Il gruppo, come sapete, esiste da quarantadue anni e abbiamo perso molti compagni strada facendo, bisognava rimpiazzarli affinchè l’orchestra continuasse ad esistere è così possiamo contare ancora cinque persone molto anziane, tre dell’epoca della fondazione dell’orchestra, un’altro che è venuto due o tre anni dopo, e un’ altro che è arrivato dieci anni dopo. Dunque siamo ancora in cinque ad esere lì dall’inizio e ad essere rimasti. Siccome il batterista è morto abbiamo dovuto rimpiazzarlo con un giovane, il chitarrista è morto, l’abbiamo rimpiazzato con un giovane, abbiamo perduto dei cantanti, il nostro migliore cantante è deceduto qualche anno fa, quindi bisognava sostituire a questi decessi altre persone affinchè l’orchestra continuasse ad esistere, perchè non abbiamo che questo per vivere e non ci siamo arresi. Abbiamo continuato e abbiamo fatto qualche disco, non c’erano più produttori in Benin, allora ci siamo detti: “Bene, continuiamo a suonare” utilizzando il repertorio che avevamo già ed è così che nuove persone sono venute e le anziane sono ancora qui aspettando di non esserci più. Sono ancora lì e continueranno a preparare i giovani per il cambio affinchè domani il cambio dei Poly Rythmo sia assicurato.
“Gbeti Madjro” è cantata nel nuovo disco da Angélique Kidjoh: potreste spiegare la storia di questa canzone, è un classico dei Poly Rythmo…
“Gbeti Madjro” è la canzone che ci ha lanciato, era uscita nel Sessantotto, e nel Sessantanove, grazie a questa canzone che ha fatto il giro del mondo, facevamo delle tournées, suonavamo in Niger, in Douata. Perchè tutti volevano vederci. L’ultima volta che eravamo in studio abbiamo registrato e poi siamo rientrati a Cotonuou, Elodie e Angélique Kidjoh sono amiche, Angélique ha saputo che noi eravamo passati dallo studio e ha detto: “Non è possiblie, questi sono dei miei anni, sono loro che mi hanno aiutato quando ero giovane, bisogna che faccia qualcosa su questo album”. E’ andata via con Elodie, ha cercato il pezzo in cui poteva dare il meglio di sé e ha scelto “Gbeti Madjro” per apportare la sua partecipazione e la sua coscienza intellettuale a questa canzone. Questa canzone è ricordata da tutti in Benin, perchè parla della realtà quotidiana, parla della gente cattiva, parla di quelli che vivono con te, che mangiano con te, che bevono con te ma che appena si alzano fanno in modo che tu non possa evolvere, poi ti diranno “è il destino”. Orbene, non è il destino, sono loro! L’autore dice nella canzone: “Nessun destino è così altrove” perchè soltanto da noi è così? Perchè in Niger non si incontra lo stesso destino? perchè in Costa d’Avorio e a Parigi non è lo stesso destino? Le persone hanno successo, io avrò successo, noi avremo successo, voi siete là a silurare, a fare delle cose occulte per trattenerci. La canzone dice che nessun destino è lo stesso in nessun posto, colui che lavora deve evolvere, se non evolve c’è qualcosa che non va ed è il suo vicino che generalmente è al di sopra che tira le corde verso il basso.

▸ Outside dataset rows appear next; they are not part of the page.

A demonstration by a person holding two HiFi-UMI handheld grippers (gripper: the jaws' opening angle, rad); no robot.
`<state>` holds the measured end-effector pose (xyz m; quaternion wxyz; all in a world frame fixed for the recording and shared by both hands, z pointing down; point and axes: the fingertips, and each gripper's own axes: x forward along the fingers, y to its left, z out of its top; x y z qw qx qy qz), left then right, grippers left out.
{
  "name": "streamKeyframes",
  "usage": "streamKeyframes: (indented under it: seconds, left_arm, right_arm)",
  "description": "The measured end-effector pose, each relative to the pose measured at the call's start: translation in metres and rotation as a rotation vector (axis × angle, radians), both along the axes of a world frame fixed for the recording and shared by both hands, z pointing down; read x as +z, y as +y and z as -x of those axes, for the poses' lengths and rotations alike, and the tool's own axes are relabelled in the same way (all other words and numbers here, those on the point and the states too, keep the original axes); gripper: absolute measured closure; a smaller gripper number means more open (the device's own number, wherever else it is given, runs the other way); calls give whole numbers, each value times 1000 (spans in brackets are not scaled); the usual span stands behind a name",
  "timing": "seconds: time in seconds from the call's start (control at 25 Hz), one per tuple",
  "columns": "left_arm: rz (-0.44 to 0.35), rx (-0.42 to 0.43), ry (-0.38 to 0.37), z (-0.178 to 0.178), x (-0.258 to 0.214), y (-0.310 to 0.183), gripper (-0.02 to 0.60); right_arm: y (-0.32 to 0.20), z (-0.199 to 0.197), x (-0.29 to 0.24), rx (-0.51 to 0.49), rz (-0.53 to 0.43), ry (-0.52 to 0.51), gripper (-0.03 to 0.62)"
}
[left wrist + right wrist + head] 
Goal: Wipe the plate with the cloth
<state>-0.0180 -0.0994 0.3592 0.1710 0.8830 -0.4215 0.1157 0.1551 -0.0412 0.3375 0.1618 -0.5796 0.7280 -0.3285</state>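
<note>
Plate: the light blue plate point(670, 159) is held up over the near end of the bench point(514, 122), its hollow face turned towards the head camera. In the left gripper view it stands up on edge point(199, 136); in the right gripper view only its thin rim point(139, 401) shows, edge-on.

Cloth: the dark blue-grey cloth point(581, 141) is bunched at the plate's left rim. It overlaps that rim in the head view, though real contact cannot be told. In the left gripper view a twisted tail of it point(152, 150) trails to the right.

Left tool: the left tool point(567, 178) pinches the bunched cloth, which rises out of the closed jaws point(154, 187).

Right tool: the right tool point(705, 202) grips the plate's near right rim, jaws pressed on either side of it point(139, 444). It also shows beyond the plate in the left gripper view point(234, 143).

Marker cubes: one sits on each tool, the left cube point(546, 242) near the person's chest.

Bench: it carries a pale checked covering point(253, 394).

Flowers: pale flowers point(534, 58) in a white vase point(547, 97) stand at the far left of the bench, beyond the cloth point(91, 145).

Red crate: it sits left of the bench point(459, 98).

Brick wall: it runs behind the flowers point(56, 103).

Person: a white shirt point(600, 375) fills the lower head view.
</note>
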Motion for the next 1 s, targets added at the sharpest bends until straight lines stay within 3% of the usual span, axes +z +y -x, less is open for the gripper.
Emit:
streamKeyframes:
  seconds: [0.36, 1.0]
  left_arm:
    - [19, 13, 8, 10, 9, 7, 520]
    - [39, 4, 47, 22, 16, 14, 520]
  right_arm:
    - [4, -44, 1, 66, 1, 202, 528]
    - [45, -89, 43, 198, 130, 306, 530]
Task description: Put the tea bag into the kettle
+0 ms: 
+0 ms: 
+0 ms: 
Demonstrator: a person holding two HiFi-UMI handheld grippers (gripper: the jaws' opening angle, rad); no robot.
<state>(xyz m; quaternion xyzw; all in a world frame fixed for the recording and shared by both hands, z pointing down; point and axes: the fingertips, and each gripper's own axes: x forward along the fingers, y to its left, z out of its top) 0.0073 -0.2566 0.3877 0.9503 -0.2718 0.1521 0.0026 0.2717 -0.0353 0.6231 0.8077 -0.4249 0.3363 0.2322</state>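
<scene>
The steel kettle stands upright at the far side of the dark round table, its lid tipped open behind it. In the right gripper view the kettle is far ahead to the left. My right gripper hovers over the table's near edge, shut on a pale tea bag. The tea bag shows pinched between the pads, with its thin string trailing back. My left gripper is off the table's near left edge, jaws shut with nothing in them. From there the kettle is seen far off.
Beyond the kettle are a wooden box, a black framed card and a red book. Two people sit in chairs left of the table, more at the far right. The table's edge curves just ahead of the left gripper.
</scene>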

Come avete conosciuto i Franz Ferdinand?
Li abbiamo connosciuti tramite Elodie Maillot che nel suo lavoro di giornalista ha incontrato i Franz Ferdinand. I Franz Feridinand le hanno detto che gli piacevano i Poly Rythmo e che siamo stati alla base della loro ispirazione. Allora quando lei ci ha portati a Parigi nel 2009 ci ha detto che sarebbe stato buono fare un lavoro loro e siccome non si finisce mai di imparare ci siamo detti: “Questi europei ci interessano, cerchiamo di lavorare con loro per vedere se possiamo imparare qualcosa”. Ed è quello che è successo, abbiamo lavorato insieme e abbiamo fatto insieme un concerto a Marsiglia, al Marsatac, poi siamo entrati in studio e abbiamo composto una canzone insieme “Lion is burning”. Questi ragazzi ci hanno dato molto perchè hanno un’altro modo di suonare. Nick ha un altro modo di suonare la chitarra e Paul ha un altro modo di suonare la batteria.